Capital gains on shares: four hypotheses

If your company realizes capital gains on shares, these capital gains can be taxed under different regimes. Depending on the regime the capital gain is exempt or taxed at another rate (e.g. 0,4% or 25%). Which regime is applicable depends amongst others whether it is a big or small company, how long you keep the shares, ...

Shares in this case has to be understood as all shares from which the dividends are considered as income. It does not only concerns shares representing the capital of the company. Also capital gains on profit shares fall within the scope of the rules we describe here. It does not apply to: subscription rights, warrants, convertible bonds and stock options.

Hypotheses (1): exemption when complied with taxation condition

Capital gains on shares are tax exempt when the income from these shares (e.g. dividends) qualified for the DTI-deduction (definitely taxed income). In order to know the exemption conditions, we should know the application conditions for the DTI-deduction. Only the taxation condition of the DTI-deduction should be fulfilled. This means that the distributed dividends are taxed in the hands of the distributing company. In other words: the exemption does not apply for shares of companies established in countries where they are not taxed or with a tax regime which is considerably more favorable than in Belgium.

Whether this condition is fulfilled should be considered at the time of the realization of the capital gains (= alienation of the shares).

Hypotheses (2): 25% if the shares are kept in full property for less than one year

In order to benefit from the exemption the company should hold the shares uninterruptedly during at least one year in full property. Keeping shares in usufruct is not sufficient.
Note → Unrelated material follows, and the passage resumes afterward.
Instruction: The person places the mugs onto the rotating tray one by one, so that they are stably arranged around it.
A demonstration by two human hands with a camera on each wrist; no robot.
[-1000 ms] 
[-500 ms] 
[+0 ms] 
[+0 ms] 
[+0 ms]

If the holding period is not respected, the capital gains are taxed at 25% (increased with 3% additional crises tax this is 25,75%).

For shares acquired through a tax neutral transaction, the date when the company making the contribution or the acquired company obtained the shares is taken into consideration in order to determine the holding period.

Example

Company A bought shares X on 12 March 2013. On 11 October 2013 A is taken over by company B. On 13 March 2014 B sells the shares X. In order to determine whether B has respected the holding period of one year, not 11 October 2013 (date of take-over) is considered, but 12 March 2013 (date on which the initial company has acquired the shares). The holding period has after all been respected.

Hypotheses (3): 0,4% tax when it is a 'big' company

Even when the conditions of hypotheses (1) and (2) are complied with, capital gains on shares are still taxed when the realizing company is not considered 'small' in the sense of article 15 of the Belgian Companies Code. Criteria of total balance sheet amount, turnover and number of employees apply.

The tax rate for capital gains on shares for 'big companies' amounts to 0,4% (increased with 3% additional crises tax this is 0,412%).

Hypotheses (4): standard rate when the income does not qualify for DTI-deduction

When the shares do not qualify for DTI-deduction, the capital gains are taxed at the rate against which other gains of the company are taxed (normally 33,99% company income tax).